In a statement, Brown said he appreciated efforts to improve the bill.
"As a result, it is a better bill than it was when this whole process started. ... "Brown said. "It includes safeguards to help prevent another financial meltdown, ensures that consumers are protected and it is paid for without new taxes."
At stake is legislation that addresses many of the problems that led to the financial industry's 2008 collapse. The House of Representatives passed the bill last month.
The measure — the product of painstaking negotiations, largely among Democrats — would set up a new consumer agency to write rules for credit products such as mortgages, student loans and credit cards. It would require financial institutions to spin off some riskier investments, and it gives the government tough new tools to deal with large, ailing institutions.
The path to the right math for the bill's passage has been long and winding. In May, Brown, Collins, Snowe and Charles Grassley, R-Iowa, sided with Democrats on a similar version of the legislation.
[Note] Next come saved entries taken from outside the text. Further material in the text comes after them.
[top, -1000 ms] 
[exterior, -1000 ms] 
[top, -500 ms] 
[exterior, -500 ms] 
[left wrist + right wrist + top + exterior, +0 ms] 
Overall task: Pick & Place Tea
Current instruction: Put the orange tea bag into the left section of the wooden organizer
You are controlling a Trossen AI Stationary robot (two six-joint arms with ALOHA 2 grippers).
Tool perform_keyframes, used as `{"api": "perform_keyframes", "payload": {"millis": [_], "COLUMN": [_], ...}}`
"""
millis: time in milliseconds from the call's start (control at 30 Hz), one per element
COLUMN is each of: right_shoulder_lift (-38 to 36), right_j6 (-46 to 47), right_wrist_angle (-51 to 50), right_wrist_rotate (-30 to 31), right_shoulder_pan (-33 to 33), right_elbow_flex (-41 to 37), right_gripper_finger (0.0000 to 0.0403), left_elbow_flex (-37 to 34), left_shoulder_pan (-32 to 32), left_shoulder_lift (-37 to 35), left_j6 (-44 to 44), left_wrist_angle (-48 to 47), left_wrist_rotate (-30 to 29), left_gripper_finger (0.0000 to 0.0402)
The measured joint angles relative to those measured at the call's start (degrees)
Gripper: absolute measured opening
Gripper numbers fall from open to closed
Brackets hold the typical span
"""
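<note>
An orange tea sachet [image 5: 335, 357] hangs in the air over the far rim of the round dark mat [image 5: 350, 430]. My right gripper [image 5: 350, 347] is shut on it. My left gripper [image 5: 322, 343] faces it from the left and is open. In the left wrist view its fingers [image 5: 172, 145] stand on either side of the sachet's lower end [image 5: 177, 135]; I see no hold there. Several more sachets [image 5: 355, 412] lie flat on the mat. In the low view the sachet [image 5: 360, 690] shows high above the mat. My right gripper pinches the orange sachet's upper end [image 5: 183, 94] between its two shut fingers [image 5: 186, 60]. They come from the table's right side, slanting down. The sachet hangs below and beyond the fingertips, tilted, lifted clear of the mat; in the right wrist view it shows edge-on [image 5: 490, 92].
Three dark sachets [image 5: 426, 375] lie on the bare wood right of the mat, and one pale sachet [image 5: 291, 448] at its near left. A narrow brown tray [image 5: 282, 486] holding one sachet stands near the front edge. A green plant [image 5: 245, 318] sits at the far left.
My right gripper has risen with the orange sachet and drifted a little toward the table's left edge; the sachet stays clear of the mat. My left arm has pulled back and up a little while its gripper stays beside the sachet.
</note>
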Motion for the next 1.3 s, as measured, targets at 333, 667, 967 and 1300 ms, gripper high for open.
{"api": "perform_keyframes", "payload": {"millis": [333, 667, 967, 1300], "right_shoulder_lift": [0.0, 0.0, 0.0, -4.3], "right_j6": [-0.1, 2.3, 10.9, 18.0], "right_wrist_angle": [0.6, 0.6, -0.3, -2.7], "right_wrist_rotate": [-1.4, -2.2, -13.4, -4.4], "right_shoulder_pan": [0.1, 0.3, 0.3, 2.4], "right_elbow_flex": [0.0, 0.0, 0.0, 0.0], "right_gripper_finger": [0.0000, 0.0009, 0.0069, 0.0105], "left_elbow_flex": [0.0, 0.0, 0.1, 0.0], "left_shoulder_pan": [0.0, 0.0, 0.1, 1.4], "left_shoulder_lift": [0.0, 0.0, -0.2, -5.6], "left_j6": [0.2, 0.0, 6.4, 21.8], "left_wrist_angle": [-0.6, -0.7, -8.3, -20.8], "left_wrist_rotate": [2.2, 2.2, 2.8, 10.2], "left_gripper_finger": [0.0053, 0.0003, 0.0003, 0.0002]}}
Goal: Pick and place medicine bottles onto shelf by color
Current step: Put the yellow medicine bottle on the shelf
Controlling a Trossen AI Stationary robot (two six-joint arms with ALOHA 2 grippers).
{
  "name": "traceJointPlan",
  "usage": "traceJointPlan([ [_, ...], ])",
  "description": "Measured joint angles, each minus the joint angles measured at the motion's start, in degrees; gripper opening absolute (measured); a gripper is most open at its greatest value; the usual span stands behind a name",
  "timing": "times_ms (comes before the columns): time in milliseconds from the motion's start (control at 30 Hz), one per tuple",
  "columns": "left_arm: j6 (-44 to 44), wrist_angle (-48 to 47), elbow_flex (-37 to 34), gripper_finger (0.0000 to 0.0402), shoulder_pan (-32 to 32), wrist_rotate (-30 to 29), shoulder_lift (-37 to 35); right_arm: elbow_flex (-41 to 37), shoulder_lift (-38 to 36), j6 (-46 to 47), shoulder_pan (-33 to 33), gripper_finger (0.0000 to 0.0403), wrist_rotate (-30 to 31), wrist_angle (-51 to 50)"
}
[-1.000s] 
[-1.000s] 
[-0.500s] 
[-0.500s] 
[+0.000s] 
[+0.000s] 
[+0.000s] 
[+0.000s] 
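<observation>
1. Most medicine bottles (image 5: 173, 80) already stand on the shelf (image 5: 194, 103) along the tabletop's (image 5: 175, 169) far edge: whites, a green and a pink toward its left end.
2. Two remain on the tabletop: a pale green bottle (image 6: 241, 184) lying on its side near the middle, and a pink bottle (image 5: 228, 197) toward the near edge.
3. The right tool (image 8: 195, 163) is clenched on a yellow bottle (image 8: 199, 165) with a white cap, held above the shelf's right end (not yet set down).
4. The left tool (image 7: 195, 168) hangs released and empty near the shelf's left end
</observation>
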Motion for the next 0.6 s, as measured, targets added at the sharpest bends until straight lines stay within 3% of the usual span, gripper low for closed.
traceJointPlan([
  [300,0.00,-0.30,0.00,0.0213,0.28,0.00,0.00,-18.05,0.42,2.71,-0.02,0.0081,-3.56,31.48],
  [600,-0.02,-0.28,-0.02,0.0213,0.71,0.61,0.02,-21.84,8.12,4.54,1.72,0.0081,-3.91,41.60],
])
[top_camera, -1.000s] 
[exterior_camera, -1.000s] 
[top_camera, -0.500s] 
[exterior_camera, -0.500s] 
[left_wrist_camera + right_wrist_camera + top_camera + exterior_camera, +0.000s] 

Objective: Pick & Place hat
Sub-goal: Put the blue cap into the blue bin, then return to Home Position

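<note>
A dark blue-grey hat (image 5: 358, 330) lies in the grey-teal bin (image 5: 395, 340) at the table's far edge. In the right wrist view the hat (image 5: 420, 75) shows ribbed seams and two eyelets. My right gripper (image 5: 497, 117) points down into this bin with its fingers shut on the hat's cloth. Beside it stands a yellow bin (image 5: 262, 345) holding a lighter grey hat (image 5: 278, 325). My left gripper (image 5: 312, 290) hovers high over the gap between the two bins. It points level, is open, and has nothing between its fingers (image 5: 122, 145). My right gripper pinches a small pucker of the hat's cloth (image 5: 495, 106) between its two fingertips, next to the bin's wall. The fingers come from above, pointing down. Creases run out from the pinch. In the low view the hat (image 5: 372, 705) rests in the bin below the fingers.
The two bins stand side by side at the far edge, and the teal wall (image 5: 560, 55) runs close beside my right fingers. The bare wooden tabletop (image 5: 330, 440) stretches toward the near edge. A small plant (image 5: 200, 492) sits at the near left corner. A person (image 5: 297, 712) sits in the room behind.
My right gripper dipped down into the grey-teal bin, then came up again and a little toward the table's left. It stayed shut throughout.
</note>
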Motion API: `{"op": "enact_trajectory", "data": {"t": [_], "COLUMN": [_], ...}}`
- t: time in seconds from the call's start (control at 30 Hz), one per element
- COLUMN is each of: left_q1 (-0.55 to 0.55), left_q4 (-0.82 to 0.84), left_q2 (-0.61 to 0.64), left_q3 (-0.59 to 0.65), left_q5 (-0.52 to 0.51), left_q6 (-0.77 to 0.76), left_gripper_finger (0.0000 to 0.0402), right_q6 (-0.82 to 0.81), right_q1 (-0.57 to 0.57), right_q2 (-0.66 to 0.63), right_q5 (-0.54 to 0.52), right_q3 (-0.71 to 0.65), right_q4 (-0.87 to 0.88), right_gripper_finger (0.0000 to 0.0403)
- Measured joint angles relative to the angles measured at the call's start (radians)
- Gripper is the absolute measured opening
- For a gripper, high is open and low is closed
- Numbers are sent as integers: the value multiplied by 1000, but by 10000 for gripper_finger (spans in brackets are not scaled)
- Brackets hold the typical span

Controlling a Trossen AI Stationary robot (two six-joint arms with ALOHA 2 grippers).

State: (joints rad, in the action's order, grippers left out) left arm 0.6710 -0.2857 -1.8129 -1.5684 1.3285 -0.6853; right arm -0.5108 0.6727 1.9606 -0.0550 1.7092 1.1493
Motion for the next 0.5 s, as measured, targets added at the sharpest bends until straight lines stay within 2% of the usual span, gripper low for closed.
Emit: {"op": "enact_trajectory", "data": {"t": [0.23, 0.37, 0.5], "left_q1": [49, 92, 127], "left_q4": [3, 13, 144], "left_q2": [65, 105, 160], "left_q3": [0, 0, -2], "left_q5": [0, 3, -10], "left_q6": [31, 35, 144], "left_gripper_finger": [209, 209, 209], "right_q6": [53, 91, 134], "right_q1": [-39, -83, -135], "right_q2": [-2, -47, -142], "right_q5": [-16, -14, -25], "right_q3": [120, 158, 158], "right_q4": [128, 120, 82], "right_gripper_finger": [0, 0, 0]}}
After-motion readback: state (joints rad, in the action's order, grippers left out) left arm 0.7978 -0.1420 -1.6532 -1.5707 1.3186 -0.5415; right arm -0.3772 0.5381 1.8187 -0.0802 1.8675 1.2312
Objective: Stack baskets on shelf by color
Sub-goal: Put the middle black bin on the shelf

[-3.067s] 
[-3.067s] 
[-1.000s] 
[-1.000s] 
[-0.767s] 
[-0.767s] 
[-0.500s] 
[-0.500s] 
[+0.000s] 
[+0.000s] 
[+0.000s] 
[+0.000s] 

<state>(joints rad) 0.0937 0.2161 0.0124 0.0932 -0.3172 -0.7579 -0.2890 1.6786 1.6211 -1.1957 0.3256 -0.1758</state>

Two Democrats, Wisconsin's Russell Feingold and Washington's Maria Cantwell, were opposed.
Cantwell has since said she will vote yes, because the new bill gives regulators tougher tools to use to crack down on the derivatives market. Feingold continues to have serious concerns.
Collins, pleased that the bill strengthened capital requirements for large institutions, said she was "inclined to support" the bill, but Grassley would not comment Monday.